Dataset:
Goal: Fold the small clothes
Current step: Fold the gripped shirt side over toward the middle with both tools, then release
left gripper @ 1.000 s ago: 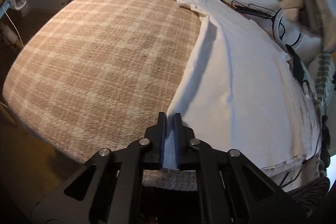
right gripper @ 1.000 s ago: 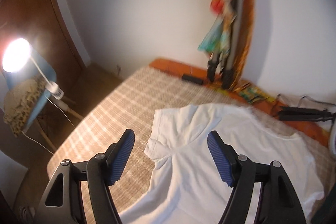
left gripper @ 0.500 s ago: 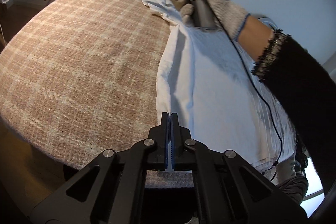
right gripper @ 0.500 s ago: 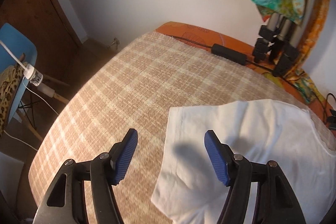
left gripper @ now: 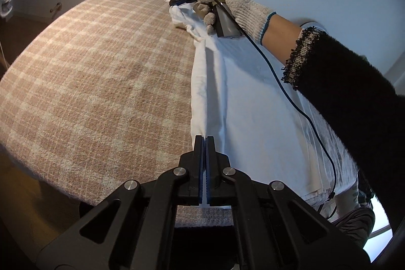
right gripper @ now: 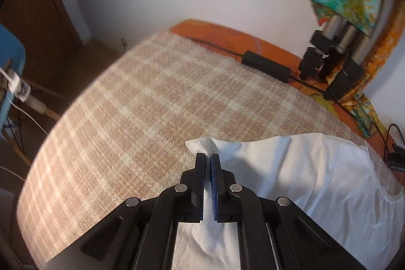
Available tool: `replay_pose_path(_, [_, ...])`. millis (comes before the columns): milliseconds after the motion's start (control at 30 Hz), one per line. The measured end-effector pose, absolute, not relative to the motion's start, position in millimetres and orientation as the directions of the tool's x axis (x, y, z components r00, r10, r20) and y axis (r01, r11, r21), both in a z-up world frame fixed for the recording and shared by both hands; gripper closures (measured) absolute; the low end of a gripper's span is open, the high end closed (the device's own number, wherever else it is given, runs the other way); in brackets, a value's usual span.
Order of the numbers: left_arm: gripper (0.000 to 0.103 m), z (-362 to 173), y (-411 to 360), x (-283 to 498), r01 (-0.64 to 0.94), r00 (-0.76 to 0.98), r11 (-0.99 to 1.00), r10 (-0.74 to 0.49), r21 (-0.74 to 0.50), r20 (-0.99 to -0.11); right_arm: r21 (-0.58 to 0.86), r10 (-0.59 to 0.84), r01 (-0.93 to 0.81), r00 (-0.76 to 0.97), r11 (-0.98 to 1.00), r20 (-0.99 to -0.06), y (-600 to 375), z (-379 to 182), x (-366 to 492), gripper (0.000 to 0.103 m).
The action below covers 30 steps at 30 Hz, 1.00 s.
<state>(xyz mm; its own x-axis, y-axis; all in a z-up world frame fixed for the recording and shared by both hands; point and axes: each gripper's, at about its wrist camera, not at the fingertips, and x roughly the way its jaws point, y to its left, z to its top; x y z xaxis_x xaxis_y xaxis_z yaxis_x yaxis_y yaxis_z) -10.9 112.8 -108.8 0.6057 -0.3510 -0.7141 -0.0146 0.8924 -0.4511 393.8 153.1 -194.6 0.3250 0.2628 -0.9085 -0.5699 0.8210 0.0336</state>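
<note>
A white garment (left gripper: 255, 103) lies on the right side of a beige plaid blanket (left gripper: 101, 82). My left gripper (left gripper: 205, 141) is shut on the garment's near left edge, which is lifted into a ridge. In the left wrist view my right gripper (left gripper: 181, 0), held by a gloved hand, is shut on the far end of the same edge. In the right wrist view my right gripper (right gripper: 208, 158) is shut on the white garment (right gripper: 291, 168) at its corner, just above the blanket (right gripper: 141, 113).
An orange bed edge (right gripper: 227, 34) with a black power brick (right gripper: 265, 66) and cables runs along the far side. A tripod (right gripper: 334, 62) draped in colourful cloth stands at the back right. A blue chair (right gripper: 7, 62) and wooden floor lie to the left.
My right gripper came down to the garment's far corner and shut on it. My left gripper stayed shut on the near edge, and the edge between them has risen into a ridge.
</note>
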Motion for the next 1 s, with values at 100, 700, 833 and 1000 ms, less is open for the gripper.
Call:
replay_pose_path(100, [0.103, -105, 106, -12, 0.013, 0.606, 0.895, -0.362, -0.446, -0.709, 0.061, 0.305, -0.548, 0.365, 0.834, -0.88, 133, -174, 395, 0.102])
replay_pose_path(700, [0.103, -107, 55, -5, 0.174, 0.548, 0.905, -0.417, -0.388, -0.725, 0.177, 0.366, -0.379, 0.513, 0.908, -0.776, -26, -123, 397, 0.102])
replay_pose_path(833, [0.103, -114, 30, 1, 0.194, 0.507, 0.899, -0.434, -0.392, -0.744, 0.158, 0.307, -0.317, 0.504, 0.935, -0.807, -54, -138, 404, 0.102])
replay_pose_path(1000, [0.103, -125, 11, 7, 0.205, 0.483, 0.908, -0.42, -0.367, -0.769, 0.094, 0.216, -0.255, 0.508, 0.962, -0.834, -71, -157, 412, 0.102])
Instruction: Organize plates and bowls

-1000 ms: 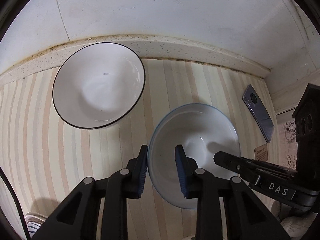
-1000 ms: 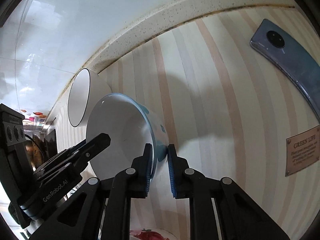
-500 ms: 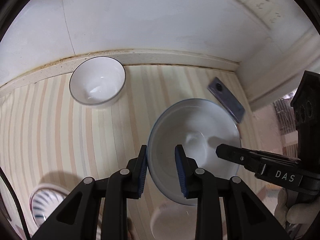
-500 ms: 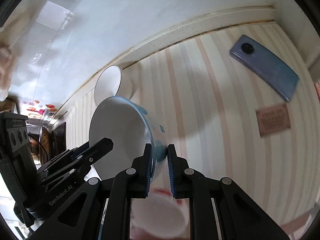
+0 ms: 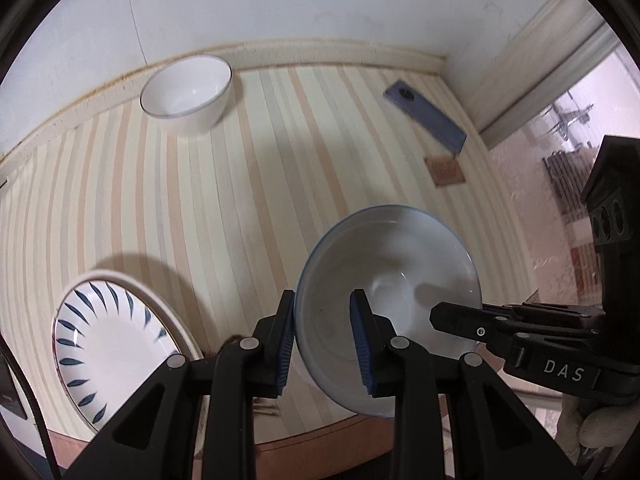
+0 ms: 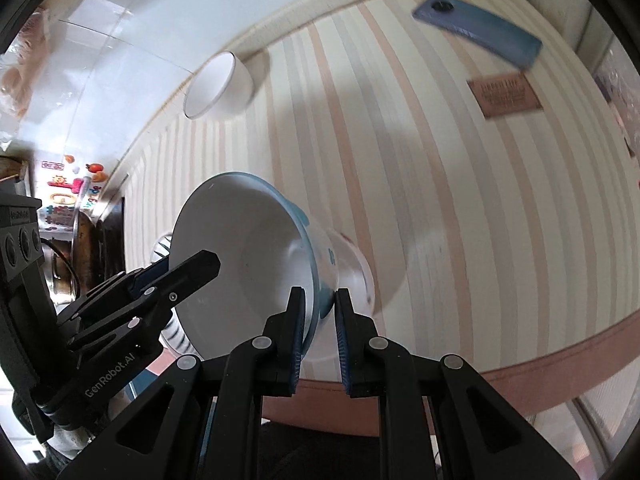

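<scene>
A blue-rimmed white bowl (image 5: 396, 276) hangs in the air above the near edge of the striped table (image 5: 248, 184), held from two sides. My left gripper (image 5: 324, 332) is shut on its near-left rim. My right gripper (image 6: 318, 312) is shut on the opposite rim and shows in the left wrist view as a black arm (image 5: 520, 328) at the right. The same bowl (image 6: 244, 264) fills the middle of the right wrist view, tilted. A white bowl with a dark rim (image 5: 188, 94) stands by the back wall. A white plate with blue leaf marks (image 5: 108, 344) lies at the near left.
A blue-grey phone (image 5: 426, 116) lies face down at the back right, with a small brown card (image 5: 445, 171) beside it. The white wall (image 5: 280, 4) runs along the back. The table's near edge (image 6: 560, 356) curves under the grippers. A gloved hand (image 5: 600, 428) holds the right gripper.
Both grippers have risen and pulled back toward the near edge with the blue-rimmed bowl. The dark-rimmed bowl now looks far smaller, and the leaf-marked plate has come fully into view.
</scene>
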`<state>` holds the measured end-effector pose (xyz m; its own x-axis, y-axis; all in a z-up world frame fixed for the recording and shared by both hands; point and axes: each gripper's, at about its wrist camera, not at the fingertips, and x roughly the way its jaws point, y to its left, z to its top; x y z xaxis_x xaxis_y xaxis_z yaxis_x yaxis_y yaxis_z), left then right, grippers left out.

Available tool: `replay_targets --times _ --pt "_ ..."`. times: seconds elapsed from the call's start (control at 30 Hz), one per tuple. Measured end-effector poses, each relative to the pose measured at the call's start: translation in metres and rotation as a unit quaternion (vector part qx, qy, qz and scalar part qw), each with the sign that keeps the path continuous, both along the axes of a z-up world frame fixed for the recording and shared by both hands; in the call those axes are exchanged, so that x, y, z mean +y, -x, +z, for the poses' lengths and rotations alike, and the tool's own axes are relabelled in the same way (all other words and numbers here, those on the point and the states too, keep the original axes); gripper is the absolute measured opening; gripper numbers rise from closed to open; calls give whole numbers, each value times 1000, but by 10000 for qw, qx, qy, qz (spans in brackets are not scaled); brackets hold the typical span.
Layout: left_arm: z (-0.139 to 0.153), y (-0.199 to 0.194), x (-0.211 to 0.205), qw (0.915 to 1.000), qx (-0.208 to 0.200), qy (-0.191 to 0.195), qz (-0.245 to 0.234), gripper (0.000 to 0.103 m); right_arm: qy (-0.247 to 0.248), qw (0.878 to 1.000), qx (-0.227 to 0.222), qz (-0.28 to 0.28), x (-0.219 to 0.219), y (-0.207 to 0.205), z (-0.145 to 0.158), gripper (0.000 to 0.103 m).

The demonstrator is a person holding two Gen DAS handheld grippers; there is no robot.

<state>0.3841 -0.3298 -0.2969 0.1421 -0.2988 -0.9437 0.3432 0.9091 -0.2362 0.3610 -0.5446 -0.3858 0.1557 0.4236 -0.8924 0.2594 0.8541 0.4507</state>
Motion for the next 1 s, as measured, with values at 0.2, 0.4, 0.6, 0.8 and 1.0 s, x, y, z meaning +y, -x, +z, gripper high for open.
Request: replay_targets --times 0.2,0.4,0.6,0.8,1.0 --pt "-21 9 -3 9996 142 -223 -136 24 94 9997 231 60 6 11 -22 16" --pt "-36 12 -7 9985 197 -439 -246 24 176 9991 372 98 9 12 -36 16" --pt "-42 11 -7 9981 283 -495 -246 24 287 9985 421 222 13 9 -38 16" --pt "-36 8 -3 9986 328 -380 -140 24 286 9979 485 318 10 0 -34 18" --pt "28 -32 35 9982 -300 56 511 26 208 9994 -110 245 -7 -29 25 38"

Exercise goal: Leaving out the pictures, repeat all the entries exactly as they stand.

Solution:
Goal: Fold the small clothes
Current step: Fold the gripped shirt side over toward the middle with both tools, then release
left gripper @ 1.000 s ago: 
right gripper @ 1.000 s ago: 
left gripper @ 0.500 s ago: 
right gripper @ 0.500 s ago: 
left gripper @ now: 
right gripper @ now: 
Available tool: `replay_pose_path(_, [_, ...])`. millis (comes before the columns): milliseconds after the motion's start (control at 30 Hz), one per line. The measured end-effector pose, absolute, not relative to the motion's start, position in millimetres and orientation as the directions of the tool's x axis (x, y, z components r00, r10, r20) and y axis (r01, r11, r21), both in a z-up world frame fixed for the recording and shared by both hands; gripper closures (measured) absolute; the low end of a gripper's span is open, the high end closed (the device's own number, wherever else it is given, runs the other way); in brackets, a value's usual span.
Order of the numbers: left_arm: gripper (0.000 to 0.103 m), z (-362 to 173), y (-411 to 360), x (-283 to 498), r01 (-0.64 to 0.94), r00 (-0.76 to 0.98), r11 (-0.99 to 1.00), r10 (-0.74 to 0.49), r21 (-0.74 to 0.50), r20 (-0.99 to -0.11); right_arm: r21 (-0.58 to 0.86), r10 (-0.59 to 0.84), r01 (-0.93 to 0.81), r00 (-0.76 to 0.97), r11 (-0.98 to 1.00), r20 (-0.99 to -0.06), y (-600 to 375), z (-379 to 182), x (-366 to 492), gripper (0.000 to 0.103 m).
The action below covers 30 steps at 30 Hz, 1.00 s.
<state>(xyz mm; its own x-axis, y-axis; all in a z-up world frame fixed for the recording and shared by both hands; point and axes: each gripper's, at about its wrist camera, not at the fingertips, and x roughly the way its jaws point, y to its left, z to its top; x y z xaxis_x xaxis_y xaxis_z yaxis_x yaxis_y yaxis_z) -10.9 112.8 -108.8 0.6057 -0.3510 -0.7141 -0.0146 0.8924 -0.4511 393.8 153.1 -194.6 0.3250 0.2628 -0.9085 -0.5699 0.8210 0.0336</state>
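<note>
A white garment (left gripper: 255, 103) lies on the right side of a beige plaid blanket (left gripper: 101, 82). My left gripper (left gripper: 205, 141) is shut on the garment's near left edge, which is lifted into a ridge. In the left wrist view my right gripper (left gripper: 181, 0), held by a gloved hand, is shut on the far end of the same edge. In the right wrist view my right gripper (right gripper: 208, 158) is shut on the white garment (right gripper: 291, 168) at its corner, just above the blanket (right gripper: 141, 113).
An orange bed edge (right gripper: 227, 34) with a black power brick (right gripper: 265, 66) and cables runs along the far side. A tripod (right gripper: 334, 62) draped in colourful cloth stands at the back right. A blue chair (right gripper: 7, 62) and wooden floor lie to the left.
My right gripper came down to the garment's far corner and shut on it. My left gripper stayed shut on the near edge, and the edge between them has risen into a ridge.
</note>
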Motion for the next 1 s, with values at 100, 700, 833 and 1000 ms, less is open for the gripper.
Call:
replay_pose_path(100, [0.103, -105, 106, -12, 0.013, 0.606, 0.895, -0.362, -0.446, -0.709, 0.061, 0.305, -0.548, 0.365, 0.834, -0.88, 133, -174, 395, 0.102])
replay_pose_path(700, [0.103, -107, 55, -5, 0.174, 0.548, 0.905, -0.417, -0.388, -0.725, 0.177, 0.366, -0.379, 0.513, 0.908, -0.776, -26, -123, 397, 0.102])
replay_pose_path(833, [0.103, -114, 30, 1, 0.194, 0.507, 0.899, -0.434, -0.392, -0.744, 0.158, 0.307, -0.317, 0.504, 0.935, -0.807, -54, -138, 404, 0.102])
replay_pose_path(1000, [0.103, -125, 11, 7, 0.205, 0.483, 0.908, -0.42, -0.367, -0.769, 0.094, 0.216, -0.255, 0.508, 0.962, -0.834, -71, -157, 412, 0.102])
Instruction: Organize plates and bowls

-1000 ms: 
-1000 ms: 
-500 ms: 
-500 ms: 
+0 ms: 
+0 ms: 

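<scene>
A blue-rimmed white bowl (image 5: 396, 276) hangs in the air above the near edge of the striped table (image 5: 248, 184), held from two sides. My left gripper (image 5: 324, 332) is shut on its near-left rim. My right gripper (image 6: 318, 312) is shut on the opposite rim and shows in the left wrist view as a black arm (image 5: 520, 328) at the right. The same bowl (image 6: 244, 264) fills the middle of the right wrist view, tilted. A white bowl with a dark rim (image 5: 188, 94) stands by the back wall. A white plate with blue leaf marks (image 5: 108, 344) lies at the near left.
A blue-grey phone (image 5: 426, 116) lies face down at the back right, with a small brown card (image 5: 445, 171) beside it. The white wall (image 5: 280, 4) runs along the back. The table's near edge (image 6: 560, 356) curves under the grippers. A gloved hand (image 5: 600, 428) holds the right gripper.
Both grippers have risen and pulled back toward the near edge with the blue-rimmed bowl. The dark-rimmed bowl now looks far smaller, and the leaf-marked plate has come fully into view.
</scene>
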`<state>` holds the measured end-effector pose (xyz m; its own x-axis, y-axis; all in a z-up world frame fixed for the recording and shared by both hands; point and axes: each gripper's, at about its wrist camera, not at the fingertips, and x roughly the way its jaws point, y to its left, z to its top; x y z xaxis_x xaxis_y xaxis_z yaxis_x yaxis_y yaxis_z), left then right, grippers left out.

Available tool: `replay_targets --times _ --pt "_ ..."`. times: seconds elapsed from the call's start (control at 30 Hz), one per tuple. Measured end-effector poses, each relative to the pose measured at the call's start: translation in metres and rotation as a unit quaternion (vector part qx, qy, qz and scalar part qw), each with the sign that keeps the path continuous, both along the axes of a z-up world frame fixed for the recording and shared by both hands; in the call those axes are exchanged, so that x, y, z mean +y, -x, +z, for the poses' lengths and rotations alike, and the tool's own axes are relabelled in the same way (all other words and numbers here, those on the point and the states too, keep the original axes); gripper is the absolute measured opening; gripper numbers rise from closed to open; calls give whole numbers, each value times 1000, but by 10000 for qw, qx, qy, qz (spans in brackets are not scaled); brackets hold the typical span.
Layout: left_arm: z (-0.139 to 0.153), y (-0.199 to 0.194), x (-0.211 to 0.205), qw (0.915 to 1.000), qx (-0.208 to 0.200), qy (-0.191 to 0.195), qz (-0.245 to 0.234), gripper (0.000 to 0.103 m); right_arm: qy (-0.247 to 0.248), qw (0.878 to 1.000), qx (-0.227 to 0.222), qz (-0.28 to 0.28), x (-0.219 to 0.219), y (-0.207 to 0.205), z (-0.145 to 0.158), gripper (0.000 to 0.103 m).

The demonstrator is a person holding two Gen DAS handheld grippers; there is no robot.

<state>0.3841 -0.3298 -0.2969 0.1421 -0.2988 -0.9437 0.3432 0.9091 -0.2362 0.3610 -0.5446 -0.3858 0.1557 0.4236 -0.8924 0.2594 0.8541 0.4507</state>
Motion for the next 1 s, as measured, with values at 0.2, 0.4, 0.6, 0.8 and 1.0 s, x, y, z meaning +y, -x, +z, gripper high for open.
Request: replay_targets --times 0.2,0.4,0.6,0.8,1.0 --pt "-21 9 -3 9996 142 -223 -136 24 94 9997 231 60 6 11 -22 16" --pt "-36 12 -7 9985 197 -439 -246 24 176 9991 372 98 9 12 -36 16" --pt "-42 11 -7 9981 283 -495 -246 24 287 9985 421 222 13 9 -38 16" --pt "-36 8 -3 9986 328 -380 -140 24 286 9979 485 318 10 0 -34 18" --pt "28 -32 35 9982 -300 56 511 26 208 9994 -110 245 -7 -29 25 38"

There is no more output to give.